Both Apple & Samsung are equally bad in terms of reparability. While Apple has better track record at long-term hardware support they offer, both scalp customers in every imaginable way. I dumped Samsung in general because of their super shady business dealings (e.g. evading sanctions on Ruzzia), outrageous data mining practices and locking private customers out of enterprise drives support behind corporate wall of stupidity.
I beg to differ. Ifixit is a trash company.
 
If environmental concerns need to be addressed, then address them.
Ok then. Advocate companies to produce less so we build less ewaste. Or if you have better ways to address environmental impact then I’m all ears.

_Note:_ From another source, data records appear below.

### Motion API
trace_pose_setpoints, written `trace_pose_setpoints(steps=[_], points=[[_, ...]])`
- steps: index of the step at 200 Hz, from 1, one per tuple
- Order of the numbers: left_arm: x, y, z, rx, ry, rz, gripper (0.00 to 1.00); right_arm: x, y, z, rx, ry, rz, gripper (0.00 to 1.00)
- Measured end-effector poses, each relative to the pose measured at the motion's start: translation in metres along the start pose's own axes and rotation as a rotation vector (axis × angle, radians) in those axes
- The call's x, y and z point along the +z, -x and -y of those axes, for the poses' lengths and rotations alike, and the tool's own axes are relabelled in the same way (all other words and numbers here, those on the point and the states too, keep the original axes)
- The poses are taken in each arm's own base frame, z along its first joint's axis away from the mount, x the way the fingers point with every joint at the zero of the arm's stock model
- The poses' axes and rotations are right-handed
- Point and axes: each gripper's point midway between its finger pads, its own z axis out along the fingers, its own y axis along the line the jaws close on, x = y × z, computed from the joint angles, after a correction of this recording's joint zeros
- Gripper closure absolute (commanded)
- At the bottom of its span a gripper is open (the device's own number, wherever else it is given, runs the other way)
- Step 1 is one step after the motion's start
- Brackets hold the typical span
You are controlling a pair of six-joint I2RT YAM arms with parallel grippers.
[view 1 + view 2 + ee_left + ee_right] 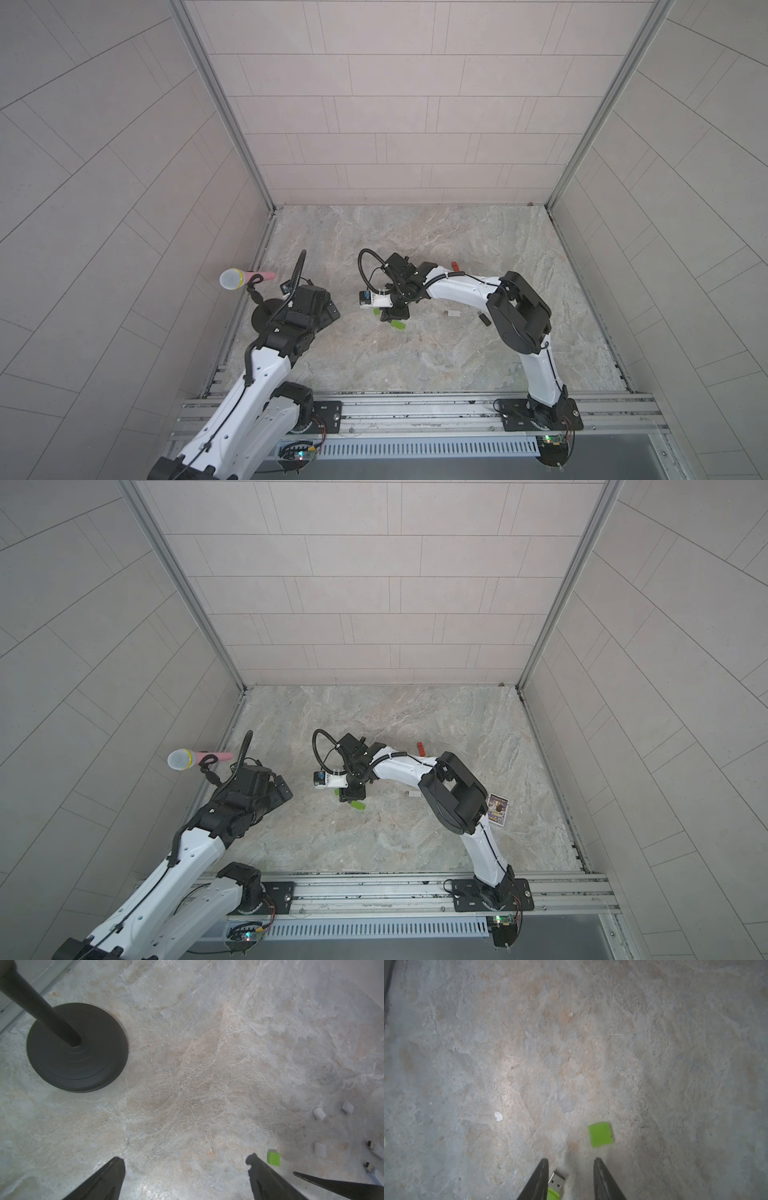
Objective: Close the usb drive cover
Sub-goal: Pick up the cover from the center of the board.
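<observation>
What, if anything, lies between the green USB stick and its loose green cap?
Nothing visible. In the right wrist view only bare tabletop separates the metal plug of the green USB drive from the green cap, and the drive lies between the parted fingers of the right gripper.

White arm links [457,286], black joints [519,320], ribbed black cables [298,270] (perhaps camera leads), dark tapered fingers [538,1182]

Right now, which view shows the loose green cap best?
The right wrist view: the green cap lies large and unobstructed. The left wrist view shows it smaller; in both top views it is a tiny, partly hidden sliver.
</observation>
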Motion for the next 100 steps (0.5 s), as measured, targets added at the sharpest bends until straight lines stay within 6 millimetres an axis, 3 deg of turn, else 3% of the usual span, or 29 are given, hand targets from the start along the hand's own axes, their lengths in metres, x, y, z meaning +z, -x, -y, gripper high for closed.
trace_pose_setpoints(steps=[100], points=[[-0.011, 0.012, -0.006, -0.032, 0.004, 0.072, 0.0, 0.021, 0.004, 0.021, -0.041, -0.015, -0.014, 0.64]])
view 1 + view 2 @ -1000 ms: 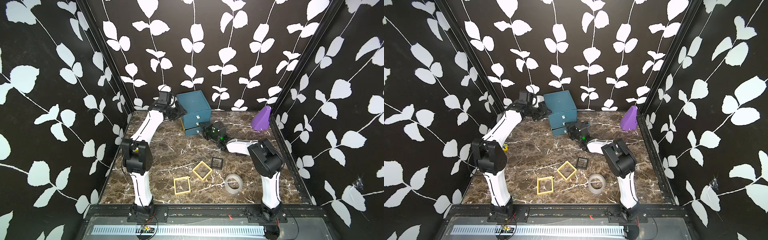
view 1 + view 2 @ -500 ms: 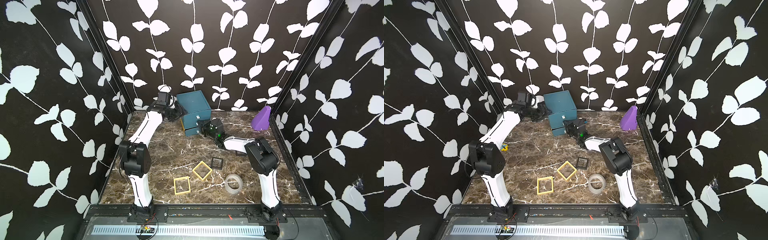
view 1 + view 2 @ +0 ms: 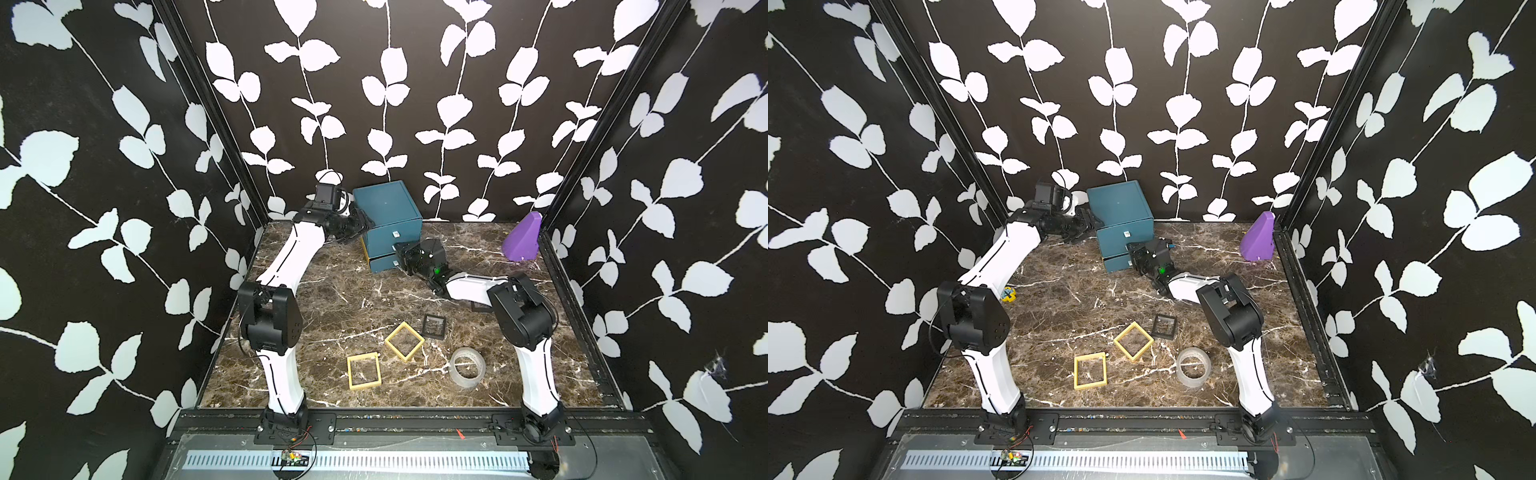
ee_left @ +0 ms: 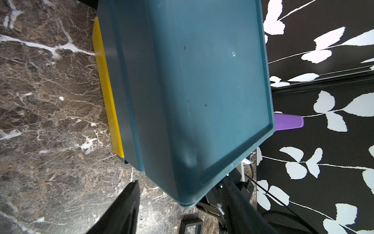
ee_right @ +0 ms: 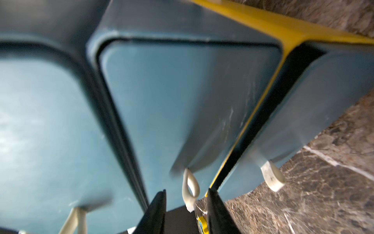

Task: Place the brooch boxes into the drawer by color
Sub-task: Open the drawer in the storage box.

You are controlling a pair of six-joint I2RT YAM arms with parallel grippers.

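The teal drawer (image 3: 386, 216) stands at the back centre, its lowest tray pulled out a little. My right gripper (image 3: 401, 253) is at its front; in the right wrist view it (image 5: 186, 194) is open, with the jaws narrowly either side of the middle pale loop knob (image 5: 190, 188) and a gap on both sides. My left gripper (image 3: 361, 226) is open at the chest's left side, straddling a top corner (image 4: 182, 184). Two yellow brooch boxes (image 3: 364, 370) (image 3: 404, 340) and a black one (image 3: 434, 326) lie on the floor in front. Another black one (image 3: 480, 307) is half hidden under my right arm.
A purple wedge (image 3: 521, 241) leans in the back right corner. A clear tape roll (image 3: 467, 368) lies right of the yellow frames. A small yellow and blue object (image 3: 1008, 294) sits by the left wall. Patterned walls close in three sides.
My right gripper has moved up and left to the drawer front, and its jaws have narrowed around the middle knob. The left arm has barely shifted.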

Oh wait, companies don’t want to build less because their profit margin would be lower or per unit price would be much higher. Darn, one of the best way to reduce ewaste can’t really be materialised.
 
Ok then. Advocate companies to produce less so we build less ewaste. Or if you have better ways to address environmental impact then I’m all ears.

Oh wait, companies don’t want to build less because their profit margin would be lower or per unit price would be much higher. Darn, one of the best way to reduce ewaste can’t really be materialised.
Companies don't want to build less because consumers don't want to buy less, don't want tech to stop evolving. Just like you'll never stop the drug war by destroying drugs as long as there are people who want to consume drugs.

The point here is the "right to repair" movement has exactly zero shot at achieving anything of substance. People can rant about these things all day long on the internet, but the leverage to make change will not be found going down this avenue. In the end, as I said above, this rant simply becomes empty virtue signaling.
 
Does anyone really expect anything else from a company devoid of morals, who’s sole focus is to imitate and undercut its competitors?
Like Apple is any different in the repairability scope. Their customer repair scheme is ridiculous and more expensive than having it done at Apple.